Camping with Small Children

Highpoint Outdoors Caping with Kids - Take the Pack n Play

Before we had our son, my husband and I camped all the time, often times deciding to go and packing the night before we left.  Our adventures these days require much more planning, and significantly more supplies. Here are some things we find helpful when camping with our son.

 1.  TAKE THE PACK N PLAY

I know its big.  I know its bulky.  But trust me, you want to take the pack n play.  There are goingto be be times when you need both hands free, to set up the tent, to cook, to build a fire, and you are going to need to set your child down somewhere safe. Someplace where he/she wont end up putting rocks in their mouth, or crawling into a patch of poison ivy. Not only will the pack n play keep your child safe, it will provide a familiar spot for him/her to sleep, and bonus, keep them from unzipping the tent while you are sleeping.

 

2.  TAKE A PORTABLE FRIDGE FREEZER

If you've never used one it may be hard to justify the cost of a portable fridge freezer, but once you try one you will never go back.  Not only do you save space because you dont need ice, you no longer have water logged food to throw away when you get home.  It also allows you to camp in more secluded areas than you would normally, as you dont need to travel to get ice.  We have ours hooked up to a second battery in our Land Cruiser.  Without the second battery you run the risk of running down the main battery, which could be a big problem if there's nobody around or able to get to you to help.  Not only do we take it camping, but we leave it in the car all the time so we can use it for fresh snacks on shorter outings. It also helps with birnging frozen items home from the store in the summer.

 

3.  TAKE A CHAIR WITH A BUILT IN TRAY

Our son is very high energy, and doesn't like to sit still.  At home when its time to eat we put him in a high chair, forcing him to stay put while he eats. There are folding high chairs made spcifically for camping available, but instead of spending the extra money we opt to take his folding baby walker.  It has a tray built in, and brakes for the wheels to keep him from taking it to close to the fire while eating.
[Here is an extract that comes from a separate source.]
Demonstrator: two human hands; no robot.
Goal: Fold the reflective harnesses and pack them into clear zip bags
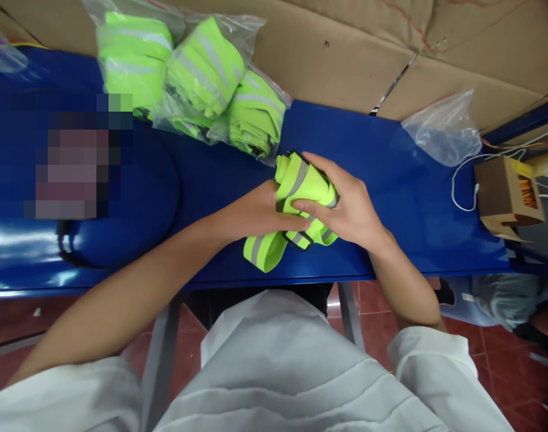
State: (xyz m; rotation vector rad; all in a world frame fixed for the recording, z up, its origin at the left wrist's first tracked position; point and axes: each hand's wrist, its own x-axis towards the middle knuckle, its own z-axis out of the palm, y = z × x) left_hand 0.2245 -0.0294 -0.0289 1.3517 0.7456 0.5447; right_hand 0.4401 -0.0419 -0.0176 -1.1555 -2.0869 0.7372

Highpoint Outdoors Caping with Kids - Take a highchair

 

4. TAKE THE IPAD

One of the things I love best about camping is the chance to unplug and relax with loved ones. I’m a huge believer that taking a break from electronic devices is not only beneficial but necessary from time to time. That’s why this is so counter intuitive. We take the iPad when we camp. Its not that I think our son won’t survive without watching his shows, he can and does. He loves being outside and able to run free, and as soon as we let him out of the car he squeals with joy and starts to explore. However, the ride to camp is another story. Our favorite camping spots are a few hours away from home, and because of the size and shape of our car seat, our son can’t see out the windows when we travel. Spending a few hours staring at a head rest unable to move makes for a crabby toddler, which in turn makes mom and dad just as crabby. So we take the iPad, and let him watch his shows as we drive. It also helps out at night when he is tired and starts asking to go home. When this happens, we set him up in the car seat with a bottle and his favorite show. Its familiar enough for him to feel safe and comfortable, and lets him wind down before bed. We don’t have any problem with him wanting to watch it during the day.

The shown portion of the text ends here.